I am working on Street view house numbers dataset using CNN in Keras on tensorflow backend. I have queries regarding why loss of network is not decreasing, I have doubt whether I am using correct loss function or not. First I preprocess dataset so my train and test dataset shapes are:
('Training set and labels', (26721,32,32,1), (26721, 6) )
('Validation set and labels ', (6680,32,32,1), (6680,6) )
('Test set and labels', (13068,32,32,1), (13068,6) )
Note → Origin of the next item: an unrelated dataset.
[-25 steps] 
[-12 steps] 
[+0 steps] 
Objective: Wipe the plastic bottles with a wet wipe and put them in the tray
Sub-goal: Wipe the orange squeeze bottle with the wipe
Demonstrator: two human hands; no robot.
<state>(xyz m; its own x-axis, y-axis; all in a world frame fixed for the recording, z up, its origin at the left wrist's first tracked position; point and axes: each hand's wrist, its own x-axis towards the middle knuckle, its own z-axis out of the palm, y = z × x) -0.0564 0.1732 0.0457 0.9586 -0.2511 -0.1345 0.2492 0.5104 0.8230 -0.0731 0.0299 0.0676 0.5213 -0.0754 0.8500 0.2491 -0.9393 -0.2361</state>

Reason why labels array has 6 columns, because maximum digits in one image is 6. For suppose, if image has 2 digits "1 and 2", then labels array is considered as [1,2,10,10,10,10] , where 10 represents no digits.
Now this is my model definition:
def modelCNN(input_shape, num_classes):
model = Sequential()
model.add(Convolution2D(16, 7, 4, border_mode='same',
input_shape=input_shape))
model.add(PReLU())
model.add(MaxPooling2D(pool_size=(3, 3), strides=(2, 2), border_mode='same'))
model.add(BatchNormalization())
model.add(Convolution2D(32, 5, 3, border_mode='same'))
model.add(PReLU())
model.add(MaxPooling2D(pool_size=(3, 3), strides=(2, 2), border_mode='same'))
model.add(BatchNormalization())
model.add(Convolution2D(64, 3, 3, border_mode='same'))
model.add(PReLU())
model.add(MaxPooling2D(pool_size=(2, 2), strides=(2, 2), border_mode='same'))
model.add(Flatten())
model.add(Dense(512))
model.add(PReLU())
model.add(Dropout(0.5))
model.add(Dense(num_classes))
model.add(Activation('softmax'))
return model
I tried with different customs model, but nothing seems working. I do compilation, loss and optimization like this:
model.compile(optimizer='adam', loss='categorical_crossentropy',
metrics=['accuracy'])
print(model.summary())
csv_logger = CSVLogger('training.log')
early_stop = EarlyStopping('val_acc', patience=200, verbose=1)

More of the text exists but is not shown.